Abstract Background: The recent successes of cancer immunotherapies have stimulated interest in the potential application of these approaches in many solid and hematologic tumors. Syngeneic tumor models have been widely used in cancer immunotherapy assessment. However, most of these experimental models were established as subcutaneous models, while there may be significant difference in immune microenvironment comparing orthotopic vs. subcutaneous tumors. In addition, drug delivery and metabolism are different in orthotopic tumors vs. subcutaneous tumors. To address this unmet need, we set out to validate a panel of orthotopic syngeneic models for anti-cancer therapeutics (mainly immunotherapeutics) evaluation. Results: A large collection of orthotopic syngeneic models covering breast cancer, liver cancer and various hematological cancers were established in immunocompetent mice. Survival curves were established and the responsiveness to anti-PD1, anti-PDL1 and anti-CTLA4 antibodies were evaluated in the orthotopic models. Orthotopic liver tumors were monitored with ultrasound imaging to obtain longitudinal growth curves. The correlation in drug efficacy between the orthotopic model and its subcutaneous counterpart was analyzed. The role of NK cells in the development of a panel of systemic hematological tumor models was investigated with NK depleting antibodies.
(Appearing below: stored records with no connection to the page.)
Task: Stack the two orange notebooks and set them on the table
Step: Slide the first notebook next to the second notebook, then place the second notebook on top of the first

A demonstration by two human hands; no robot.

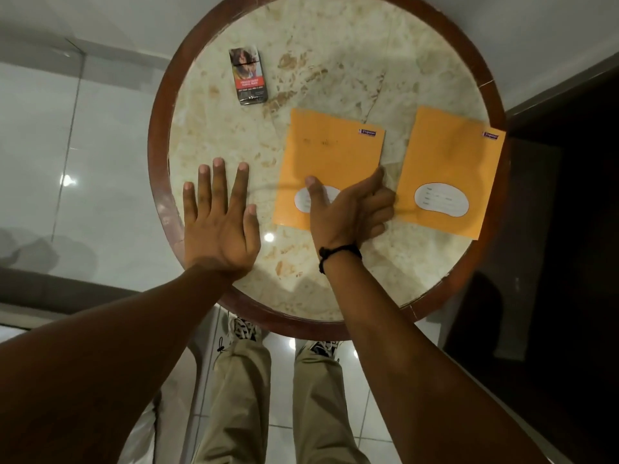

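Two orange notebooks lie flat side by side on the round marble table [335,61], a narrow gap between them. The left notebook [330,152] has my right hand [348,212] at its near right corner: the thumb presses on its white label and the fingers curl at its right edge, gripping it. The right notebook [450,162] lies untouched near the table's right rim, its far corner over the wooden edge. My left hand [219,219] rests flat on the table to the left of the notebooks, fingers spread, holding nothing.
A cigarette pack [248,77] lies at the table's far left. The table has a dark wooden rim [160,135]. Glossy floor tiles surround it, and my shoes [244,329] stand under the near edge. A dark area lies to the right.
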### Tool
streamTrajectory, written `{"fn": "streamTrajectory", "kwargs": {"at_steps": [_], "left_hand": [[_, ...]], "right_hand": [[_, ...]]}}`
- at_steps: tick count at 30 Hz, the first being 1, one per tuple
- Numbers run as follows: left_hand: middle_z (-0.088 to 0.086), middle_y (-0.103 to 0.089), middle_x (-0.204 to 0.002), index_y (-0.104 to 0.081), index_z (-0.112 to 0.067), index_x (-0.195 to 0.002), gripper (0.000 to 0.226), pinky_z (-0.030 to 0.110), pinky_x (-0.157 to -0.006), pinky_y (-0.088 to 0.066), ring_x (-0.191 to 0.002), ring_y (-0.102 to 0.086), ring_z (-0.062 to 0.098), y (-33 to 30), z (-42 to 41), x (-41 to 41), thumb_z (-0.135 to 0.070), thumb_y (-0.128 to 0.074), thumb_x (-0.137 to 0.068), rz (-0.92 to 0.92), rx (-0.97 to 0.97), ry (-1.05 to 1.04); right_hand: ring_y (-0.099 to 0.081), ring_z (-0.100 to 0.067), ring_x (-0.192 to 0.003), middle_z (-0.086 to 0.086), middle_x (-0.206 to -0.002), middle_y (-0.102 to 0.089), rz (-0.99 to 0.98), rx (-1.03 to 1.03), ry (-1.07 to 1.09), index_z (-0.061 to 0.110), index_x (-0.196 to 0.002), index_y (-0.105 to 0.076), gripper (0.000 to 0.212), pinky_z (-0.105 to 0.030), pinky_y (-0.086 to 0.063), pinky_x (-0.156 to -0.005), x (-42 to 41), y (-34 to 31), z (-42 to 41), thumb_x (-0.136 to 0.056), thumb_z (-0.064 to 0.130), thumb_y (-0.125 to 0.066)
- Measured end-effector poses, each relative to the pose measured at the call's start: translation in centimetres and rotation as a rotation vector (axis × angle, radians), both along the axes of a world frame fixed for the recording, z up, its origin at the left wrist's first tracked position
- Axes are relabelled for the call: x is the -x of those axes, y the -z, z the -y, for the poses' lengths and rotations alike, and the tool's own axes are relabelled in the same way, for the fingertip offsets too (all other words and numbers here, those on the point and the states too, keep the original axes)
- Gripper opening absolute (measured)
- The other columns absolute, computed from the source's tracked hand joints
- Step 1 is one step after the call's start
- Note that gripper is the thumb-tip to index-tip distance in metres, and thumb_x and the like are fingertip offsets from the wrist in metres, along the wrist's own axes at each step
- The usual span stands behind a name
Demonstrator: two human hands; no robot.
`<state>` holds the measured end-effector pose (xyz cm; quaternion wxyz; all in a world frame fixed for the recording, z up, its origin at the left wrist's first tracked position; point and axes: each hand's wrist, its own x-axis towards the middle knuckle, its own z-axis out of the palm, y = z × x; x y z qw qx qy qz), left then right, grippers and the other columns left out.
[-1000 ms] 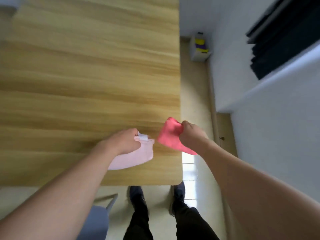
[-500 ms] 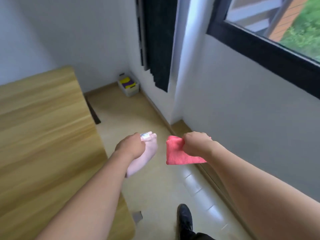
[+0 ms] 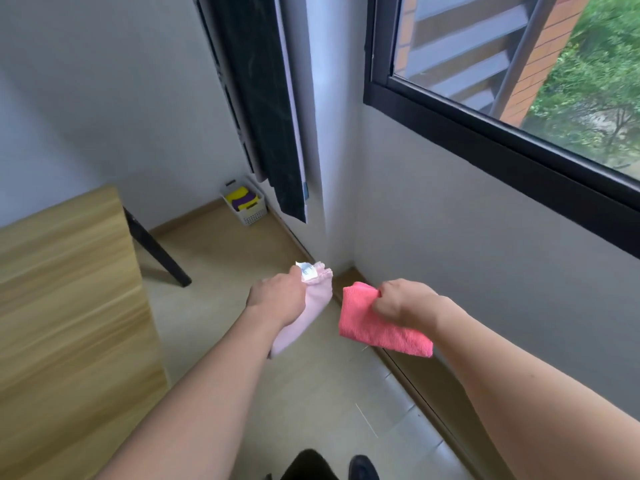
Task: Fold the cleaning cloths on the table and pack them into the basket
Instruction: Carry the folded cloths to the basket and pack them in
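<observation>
Left hand point(image 3: 277, 294) grips a folded pale pink cloth point(image 3: 304, 317); right hand point(image 3: 403, 299) grips a folded coral cloth point(image 3: 374, 327). Both are carried clear of the table point(image 3: 69, 289), likely bound for the basket point(image 3: 246, 204) in the floor corner.

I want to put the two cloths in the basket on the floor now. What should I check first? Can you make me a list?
1. Pale pink cloth held firmly in the left hand: ok.
2. Red cloth held firmly in the right hand: ok.
3. Both cloths folded: ok, each looks like a compact bundle.
4. Basket in sight: ok, on the floor by the wall, under the dark curtain.
5. Room in the basket: cannot tell; yellow and purple cloths already lie inside.
6. Floor path to the basket free: ok, but the table leg stands off to the left.
</observation>
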<state>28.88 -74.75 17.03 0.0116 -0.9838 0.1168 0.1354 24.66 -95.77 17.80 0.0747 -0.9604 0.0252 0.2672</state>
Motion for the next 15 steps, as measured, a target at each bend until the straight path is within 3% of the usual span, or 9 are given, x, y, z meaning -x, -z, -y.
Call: {"fn": "streamTrajectory", "kwargs": {"at_steps": [5,9,15], "left_hand": [[0.010,-0.063,-0.108,-0.043,-0.015,-0.114,0.022,0.035,-0.071,-0.039,-0.094,-0.057,0.032,0.6,-3.4,-3.5,-0.022,-0.031,-0.096,0.015,0.030,-0.097],[0.007,-0.062,-0.104,-0.044,-0.016,-0.111,0.021,0.034,-0.067,-0.040,-0.084,-0.051,0.029,2.0,-6.4,-6.9,-0.022,-0.031,-0.095,0.004,0.063,-0.188],[0.006,-0.063,-0.102,-0.045,-0.017,-0.107,0.019,0.033,-0.067,-0.041,-0.089,-0.056,0.029,3.1,-10.8,-14.8,-0.026,-0.032,-0.096,-0.016,0.107,-0.244]], "right_hand": [[-0.056,-0.029,-0.114,-0.010,-0.124,-0.060,0.020,-0.052,-0.090,0.010,-0.110,-0.060,0.043,-0.034,-0.040,-0.088,-4.3,0.6,-2.0,-0.094,0.031,-0.027],[-0.058,-0.029,-0.105,-0.009,-0.116,-0.062,0.028,-0.055,-0.199,0.011,-0.104,-0.058,0.034,-0.035,-0.043,-0.086,-8.4,1.0,-3.7,-0.094,0.030,-0.031],[-0.056,-0.026,-0.092,-0.004,-0.102,-0.063,0.006,0.025,-0.323,0.015,-0.095,-0.058,0.025,-0.033,-0.040,-0.075,-17.8,1.9,-8.2,-0.090,0.026,-0.036]]}}
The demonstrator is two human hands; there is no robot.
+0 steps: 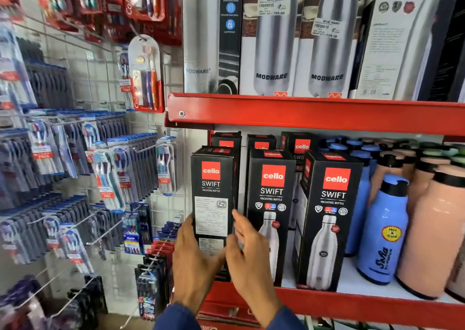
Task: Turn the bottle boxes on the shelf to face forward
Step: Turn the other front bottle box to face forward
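Head cam looks straight at a red shelf [314,114] in a shop, and the lower level has three black Cello Swift bottle boxes lined up at the front edge. The middle box [271,211] and the right box [329,216] already show their bottle-picture fronts, so those two look done to me. The leftmost box [212,204] is the odd one out: it stands at the far left end of the row, just beside the middle box, and the face pointing out is the one with the white spec label and fine print, not the bottle picture. Both hands are on it low down. The left hand [192,261] is wrapped around its left edge with the fingers curled in a grip, and the right hand [247,251] is pressed against its right side, fingers spread and laid into the gap next to the middle box, thumb across the front. So the step in hand is turning this last front-row box. I'd guess the next move calls for a twist about its upright axis until the picture side faces out, keeping it vertical since the neighbour is so close. There are more black boxes behind, but I can't tell how they're facing.
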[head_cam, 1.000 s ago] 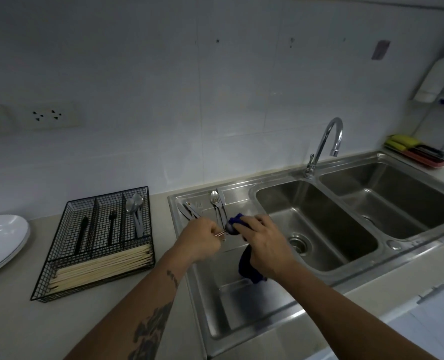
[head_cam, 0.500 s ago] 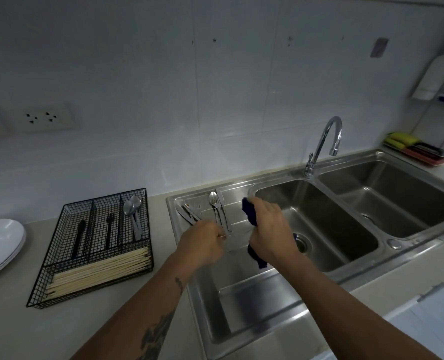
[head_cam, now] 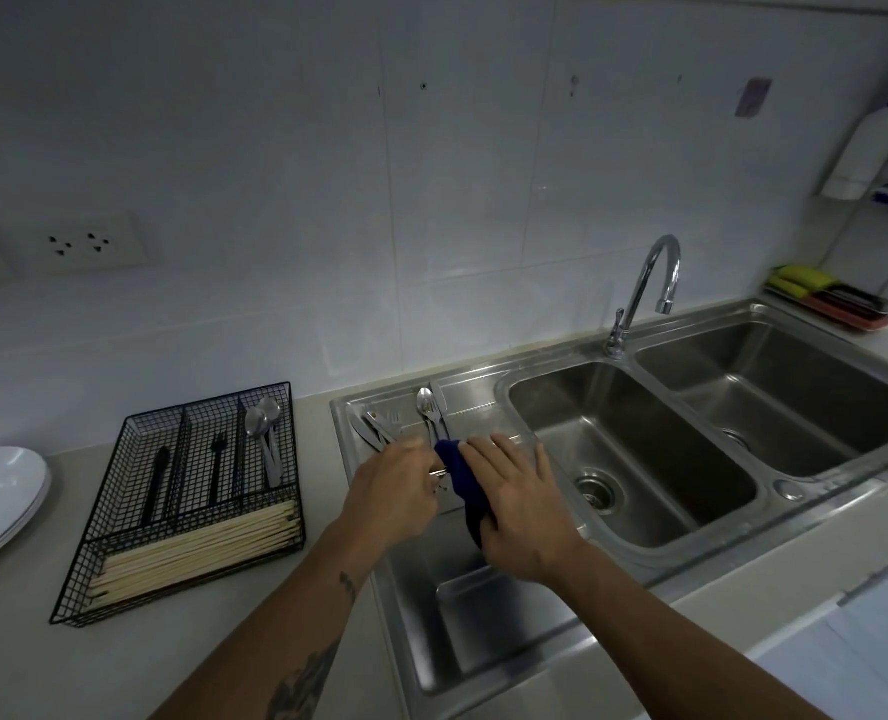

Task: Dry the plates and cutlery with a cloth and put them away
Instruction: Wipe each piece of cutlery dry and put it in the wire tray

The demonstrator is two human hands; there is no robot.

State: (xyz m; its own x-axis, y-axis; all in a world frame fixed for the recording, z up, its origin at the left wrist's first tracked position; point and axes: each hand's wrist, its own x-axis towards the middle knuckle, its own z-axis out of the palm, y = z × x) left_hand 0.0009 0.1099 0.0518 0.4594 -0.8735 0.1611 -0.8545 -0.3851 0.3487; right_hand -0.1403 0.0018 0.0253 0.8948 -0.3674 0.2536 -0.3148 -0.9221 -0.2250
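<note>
Over the steel draining board (head_cam: 483, 605), my left hand (head_cam: 389, 491) grips the handle of a piece of cutlery (head_cam: 437, 473); its other end is wrapped in a dark blue cloth (head_cam: 462, 480). My right hand (head_cam: 519, 506) holds that cloth around it, so I cannot tell what kind of piece it is. Behind my hands, a spoon (head_cam: 425, 405) and several knives (head_cam: 366, 431) lie on the board. A black wire cutlery tray (head_cam: 83, 574) on the left holds dark cutlery, spoons (head_cam: 262, 420) and pale chopsticks (head_cam: 197, 550). White plates (head_cam: 0, 491) are stacked at the far left.
A double steel sink (head_cam: 634, 449) with a curved tap (head_cam: 644, 288) fills the right side. Sponges on a red tray (head_cam: 826, 298) sit at the back right, a white bottle (head_cam: 868, 142) above them. A wall socket (head_cam: 78, 244) is on the tiled wall.
My right hand, raised with the cloth half a second ago, has come back down onto the cutlery held in my left hand. The left hand has barely moved.
</note>
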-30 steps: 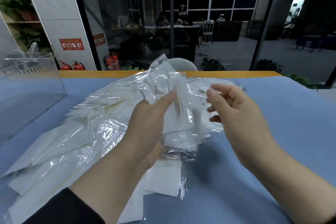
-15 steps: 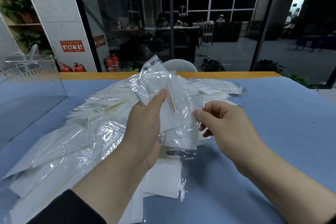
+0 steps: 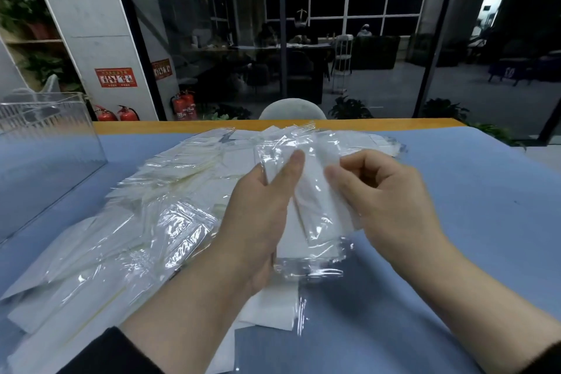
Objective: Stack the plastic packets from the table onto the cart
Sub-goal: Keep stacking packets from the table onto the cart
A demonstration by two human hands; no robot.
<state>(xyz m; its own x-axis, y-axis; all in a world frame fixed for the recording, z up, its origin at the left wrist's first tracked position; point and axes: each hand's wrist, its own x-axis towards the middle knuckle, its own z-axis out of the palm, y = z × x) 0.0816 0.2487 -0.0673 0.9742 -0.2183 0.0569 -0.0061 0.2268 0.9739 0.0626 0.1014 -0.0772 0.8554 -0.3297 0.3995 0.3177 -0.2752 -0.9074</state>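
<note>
A sprawl of clear plastic packets with white inserts covers the left and middle of the blue table. My left hand grips a small bundle of packets lifted above the pile, thumb across its front. My right hand pinches the right side of the same bundle with curled fingers. The packets' lower clear ends hang crumpled below both hands. No cart is in view.
A clear acrylic box stands at the table's left. The table's wooden far edge runs in front of a glass wall, with a grey chair back just beyond. Blue table surface shows at right.
My right hand has moved left and taken hold of the bundle's right side. The bundle has dropped slightly and now sits flatter between both hands.
</note>
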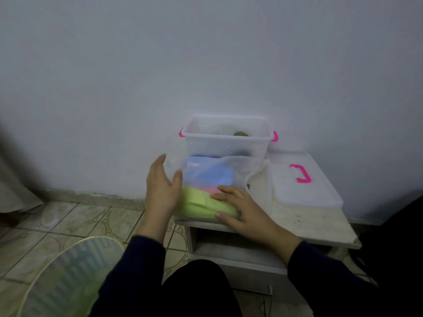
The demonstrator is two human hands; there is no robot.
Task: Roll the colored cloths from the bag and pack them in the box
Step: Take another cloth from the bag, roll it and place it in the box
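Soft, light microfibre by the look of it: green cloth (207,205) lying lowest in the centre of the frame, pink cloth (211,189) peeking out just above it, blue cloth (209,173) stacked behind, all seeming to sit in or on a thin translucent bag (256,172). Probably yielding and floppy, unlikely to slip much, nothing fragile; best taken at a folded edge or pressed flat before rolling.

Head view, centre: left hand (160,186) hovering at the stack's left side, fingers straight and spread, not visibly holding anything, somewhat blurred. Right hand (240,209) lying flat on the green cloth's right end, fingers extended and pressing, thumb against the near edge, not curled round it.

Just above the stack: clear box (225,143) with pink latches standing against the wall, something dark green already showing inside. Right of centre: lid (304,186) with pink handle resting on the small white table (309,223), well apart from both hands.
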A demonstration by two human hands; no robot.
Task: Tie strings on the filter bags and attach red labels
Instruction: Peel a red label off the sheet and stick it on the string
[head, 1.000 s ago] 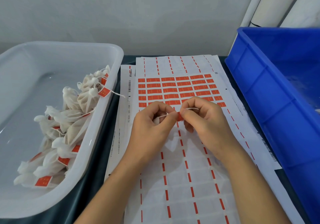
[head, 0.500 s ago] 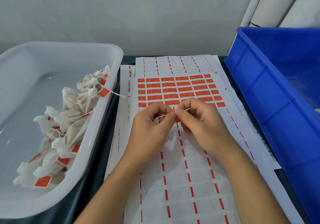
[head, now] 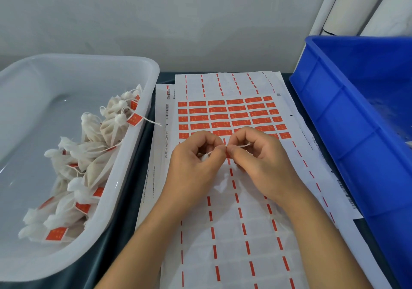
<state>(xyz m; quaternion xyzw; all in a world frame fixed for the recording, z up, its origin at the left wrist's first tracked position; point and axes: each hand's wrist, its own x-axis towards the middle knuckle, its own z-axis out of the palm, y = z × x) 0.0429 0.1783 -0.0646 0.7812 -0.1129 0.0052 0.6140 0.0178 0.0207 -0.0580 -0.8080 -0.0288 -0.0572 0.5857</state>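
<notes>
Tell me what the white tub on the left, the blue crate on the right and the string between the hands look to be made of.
White tub: translucent plastic, glossy, with highlights on its floor. Blue crate: opaque moulded plastic, with ribbed walls and a duller sheen. String: thin off-white thread, matte, probably cotton; too fine to be sure.

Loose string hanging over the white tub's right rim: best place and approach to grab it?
Pinch the loose string at its free end, coming from the right, over the label sheets. That end pokes out past the white tub rim with open space round it; its other end runs into the pile of filter bags.
</notes>
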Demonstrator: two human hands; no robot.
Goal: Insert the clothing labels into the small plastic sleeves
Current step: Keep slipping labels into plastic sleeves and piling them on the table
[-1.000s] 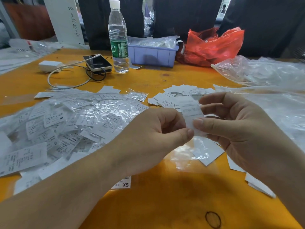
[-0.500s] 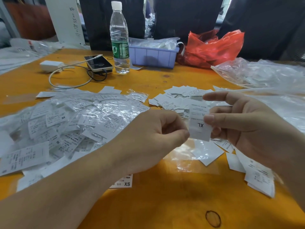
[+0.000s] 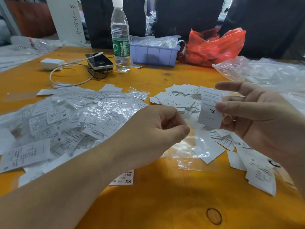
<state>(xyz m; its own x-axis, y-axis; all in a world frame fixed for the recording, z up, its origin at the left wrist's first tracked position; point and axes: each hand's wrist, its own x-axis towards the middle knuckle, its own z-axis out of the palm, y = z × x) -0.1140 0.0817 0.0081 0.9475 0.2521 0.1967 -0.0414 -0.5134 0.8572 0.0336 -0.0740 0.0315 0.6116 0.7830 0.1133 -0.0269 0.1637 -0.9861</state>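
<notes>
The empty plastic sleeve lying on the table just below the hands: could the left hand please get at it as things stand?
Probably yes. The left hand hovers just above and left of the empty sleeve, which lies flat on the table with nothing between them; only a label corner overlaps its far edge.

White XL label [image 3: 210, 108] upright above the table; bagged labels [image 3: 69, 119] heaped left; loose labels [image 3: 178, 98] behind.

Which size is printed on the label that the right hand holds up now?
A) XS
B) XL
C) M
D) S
B: the right hand pinches a white label between thumb and fingers, and the letters XL are printed on its lower half, seen upside down from the head camera.
</notes>
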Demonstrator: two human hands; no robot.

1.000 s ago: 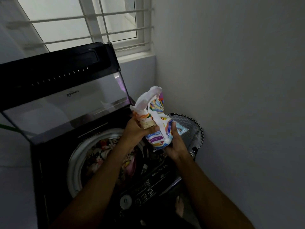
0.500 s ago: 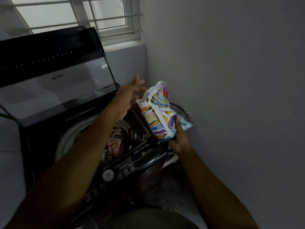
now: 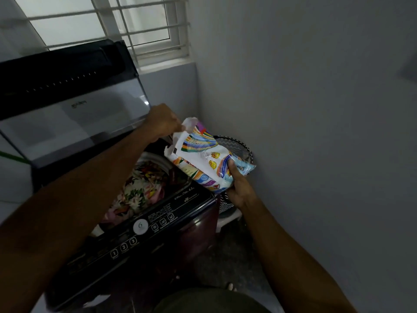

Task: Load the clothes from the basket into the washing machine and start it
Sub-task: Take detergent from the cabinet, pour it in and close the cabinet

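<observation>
The black top-load washing machine (image 3: 158, 224) stands with its glass lid (image 3: 74, 109) raised. Floral and coloured clothes (image 3: 140, 188) fill the drum. My right hand (image 3: 239, 188) grips the lower end of a colourful detergent packet (image 3: 203, 159), tilted over the machine's right edge. My left hand (image 3: 162, 123) is at the machine's far right corner, right beside the packet's torn top, with its fingers curled. What those fingers hold is hidden. The patterned laundry basket (image 3: 244, 146) sits behind the packet, in the corner by the wall.
A grey wall (image 3: 304, 132) runs close along the right. A barred window (image 3: 108, 26) is above the raised lid. The control panel with a round dial (image 3: 140, 226) and numbered buttons faces me. A narrow strip of floor (image 3: 234, 256) lies between machine and wall.
My left hand let go of the packet, reached open past it toward the back, and now has its fingers curled beside the packet's top. The packet tilted more toward the drum.
</observation>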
Conclusion: Despite the obvious difficulties, orthotopic syngeneic models represent closer model systems to human diseases and may be a valuable tool to the evaluation of cancer immunotherapies and their combination strategies. Citation Format: Juan Zhang, Sheng Guo, Zhensheng Wang, zhongliang Li, Meng Qiao, Qian Shi. Orthotopic syngeneic tumor models for preclinical evaluation of cancer immunotherapy strategies. [abstract]. In: Proceedings of the 107th Annual Meeting of the American Association for Cancer Research; 2016 Apr 16-20; New Orleans, LA. Philadelphia (PA): AACR; Cancer Res 2016;76(14 Suppl):Abstract nr 5176.